Worried about a possible speech delay? Deep breaths, mama. Here's what to know.
Your baby's first word is an exciting milestone, both for your child and for you. While you're eagerly listening for your child's first words, phrases and sentences, it can be hard not to feel a bit anxious, especially if it seems like other children the same age are talking before yours. When do babies start talking? Why isn't my child speaking yet? Is he or she developing normally? Am I doing something wrong?
Deep breaths, mama. Every child reaches verbal milestones at their own pace, and there's a wide range of "normal." In fact, most developmental milestones are guidelines. Some babies will reach them early and some later.
While it's helpful to understand what's considered typical, if a child has not reached a milestone by a specified age, it does not mean there's an immediate cause for concern. It just means you'll want to keep a close eye on how your child's language is developing, and consult your pediatrician or a speech-language pathologist with your observations.
Here's what to know about when babies start talking, including typical speech and language development milestones to watch for.
As their speech and language skills develop, children should demonstrate progress in both receptive language (understanding what is being said to them) and expressive language (communicating wants, needs and thoughts).
Here's a quick set of guidelines for what's considered typical by age, according to the American Speech-Language and Hearing Association.
Language skills to look for from 0-3 months
Receptive language: Babies should show signs of hearing, such as recognizing a familiar person's voice and startling in response to loud sounds.
Expressive language: Babies should also be testing their voice by crying and cooing. As they grow, they will begin to react to different types of sounds and increase the variety of sounds they are making.
Language skills to look for from 3-12 months
Receptive language: By one year, children should show signs of simple receptive language skills that include recognizing simple words for everyday items, reacting to their name, looking where you point, playing simple games, and attending to short activities and stories.
Expressive language: Children up to one year old often babble repetitive syllables such as "bababa" or "mamama" and use gestures to express what they want. They will typically have a couple words in their vocabulary by the end of their first year.
Language skills to look for from 12-24 months
Receptive language: Between the ages of one to two, children will begin to point to body parts when asked, respond to simple directions and questions, and point to familiar pictures and objects when asked.
Expressive language: This is also the age when children begin to blossom with new words, especially around 18 months to 2 years. It is common for children to have 50 words or so by the time they are two years old. They will also begin to use two-word phrases and questions.
What if my child is not babbling or speaking like they should?

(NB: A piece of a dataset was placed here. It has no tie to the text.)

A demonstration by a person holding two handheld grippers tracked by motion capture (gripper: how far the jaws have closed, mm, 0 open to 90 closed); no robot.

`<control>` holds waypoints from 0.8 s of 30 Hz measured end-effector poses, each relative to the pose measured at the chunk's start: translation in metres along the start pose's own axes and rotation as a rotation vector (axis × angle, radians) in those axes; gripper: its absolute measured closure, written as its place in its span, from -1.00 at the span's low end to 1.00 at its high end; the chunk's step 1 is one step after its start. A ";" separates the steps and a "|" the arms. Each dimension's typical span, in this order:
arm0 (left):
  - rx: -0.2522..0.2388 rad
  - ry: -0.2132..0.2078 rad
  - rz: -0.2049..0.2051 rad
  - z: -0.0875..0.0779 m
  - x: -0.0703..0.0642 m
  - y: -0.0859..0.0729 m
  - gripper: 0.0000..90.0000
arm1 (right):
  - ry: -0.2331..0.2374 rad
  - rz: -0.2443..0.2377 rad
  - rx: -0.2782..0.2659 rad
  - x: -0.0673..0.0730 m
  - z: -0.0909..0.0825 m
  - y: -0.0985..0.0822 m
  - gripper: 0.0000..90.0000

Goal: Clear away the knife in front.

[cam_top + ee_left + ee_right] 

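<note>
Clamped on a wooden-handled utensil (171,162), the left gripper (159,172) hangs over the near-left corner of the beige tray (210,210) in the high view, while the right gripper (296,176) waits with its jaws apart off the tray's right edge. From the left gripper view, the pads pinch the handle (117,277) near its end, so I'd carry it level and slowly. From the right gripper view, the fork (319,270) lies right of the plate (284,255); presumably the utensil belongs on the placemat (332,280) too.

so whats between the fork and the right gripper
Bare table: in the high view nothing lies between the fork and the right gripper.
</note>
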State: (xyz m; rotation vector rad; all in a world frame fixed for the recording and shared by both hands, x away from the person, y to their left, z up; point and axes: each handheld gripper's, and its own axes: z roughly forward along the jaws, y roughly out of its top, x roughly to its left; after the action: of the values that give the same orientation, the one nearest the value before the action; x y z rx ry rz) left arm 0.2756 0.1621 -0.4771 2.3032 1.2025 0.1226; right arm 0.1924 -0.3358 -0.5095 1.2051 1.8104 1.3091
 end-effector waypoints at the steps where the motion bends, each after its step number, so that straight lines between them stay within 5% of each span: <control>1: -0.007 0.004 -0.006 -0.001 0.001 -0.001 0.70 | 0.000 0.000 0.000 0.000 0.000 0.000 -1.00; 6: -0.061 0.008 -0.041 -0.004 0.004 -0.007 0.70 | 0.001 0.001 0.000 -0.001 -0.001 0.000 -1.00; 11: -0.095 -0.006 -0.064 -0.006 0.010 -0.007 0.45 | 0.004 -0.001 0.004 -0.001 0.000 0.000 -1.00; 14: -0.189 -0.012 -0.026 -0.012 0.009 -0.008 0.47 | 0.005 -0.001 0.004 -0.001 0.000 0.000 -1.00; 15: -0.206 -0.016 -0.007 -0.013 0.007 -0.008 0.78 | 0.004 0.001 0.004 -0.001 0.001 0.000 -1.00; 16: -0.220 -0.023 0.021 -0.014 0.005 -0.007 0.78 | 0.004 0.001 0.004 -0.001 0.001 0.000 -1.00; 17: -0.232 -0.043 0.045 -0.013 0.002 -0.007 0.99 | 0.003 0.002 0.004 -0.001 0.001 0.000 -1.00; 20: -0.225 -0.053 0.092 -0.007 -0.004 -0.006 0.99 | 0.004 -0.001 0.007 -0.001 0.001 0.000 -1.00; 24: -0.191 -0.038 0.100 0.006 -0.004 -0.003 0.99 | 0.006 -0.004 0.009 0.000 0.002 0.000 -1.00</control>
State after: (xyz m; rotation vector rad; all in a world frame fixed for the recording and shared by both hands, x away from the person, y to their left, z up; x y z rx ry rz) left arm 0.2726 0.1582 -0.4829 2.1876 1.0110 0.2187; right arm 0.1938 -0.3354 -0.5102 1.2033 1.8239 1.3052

Many factors can contribute to a child's not reaching these speech milestones exactly on time, and it's important to remember that missing a developmental milestone doesn't necessarily indicate a speech-language disorder. However, if there is a delay, it is essential to speak to your pediatrician and a speech-language pathologist. For children who may not outgrow delayed speech, early intervention is critical. Specialists will be able to help determine if intervention is necessary.
If at any age, you have concerns your child is not hearing, speak to your pediatrician immediately. Difficulty hearing at a young age can significantly affect a child's development in various ways. Keep in mind children who pass hearing tests as babies can still develop hearing problems later.
What can I do to encourage my child's speech?
There are multiple ways parents and caregivers can help nurture your child's speech development.
- Look at your child when you are talking. Children learn through observation and imitation. Let them see your face as you make early babbling sounds. Focus on early developing sounds such as b, p, d, m and vowels.
- Respond to your baby. When your little one makes faces or sounds, respond to them by mimicking their actions or by having a simple conversation. Your child will learn that gestures and words receive reactions, an important concept for early communication skills.
- Take advantage of routine moments. Life with kids is busy, and it can be challenging to set aside time to work on communication. However, everyday routines can provide perfect opportunities. Talk to your child and practice speech and language skills during daily activities such as diaper changes, feedings, shopping cart rides, and baths.
- Encourage vocalizations with gestures. Children typically communicate with gestures before words. They will point to a cup when they want a drink or reach for a toy up on a shelf. This is an excellent demonstration of early expressive language skills, and it can become easy for parents and their children to communicate and anticipate needs without the use of vocalizations. Encourage your child to say the name of what they are asking for; even if it is only a simple sound the first few tries.
- Expand on what your child says. When your child begins to say simple words, acknowledge that you heard them, and use their word in a slightly longer phrase. For example, if your child says "car," respond with "Yes, that is a fast blue car" or "Do you want the blue car?" This will help them learn how simple words are used in meaningful phrases.
- Read to your child. Reading is a great way to encourage early communication and narrative skills, as well as a healthy bonding activity for you and your child.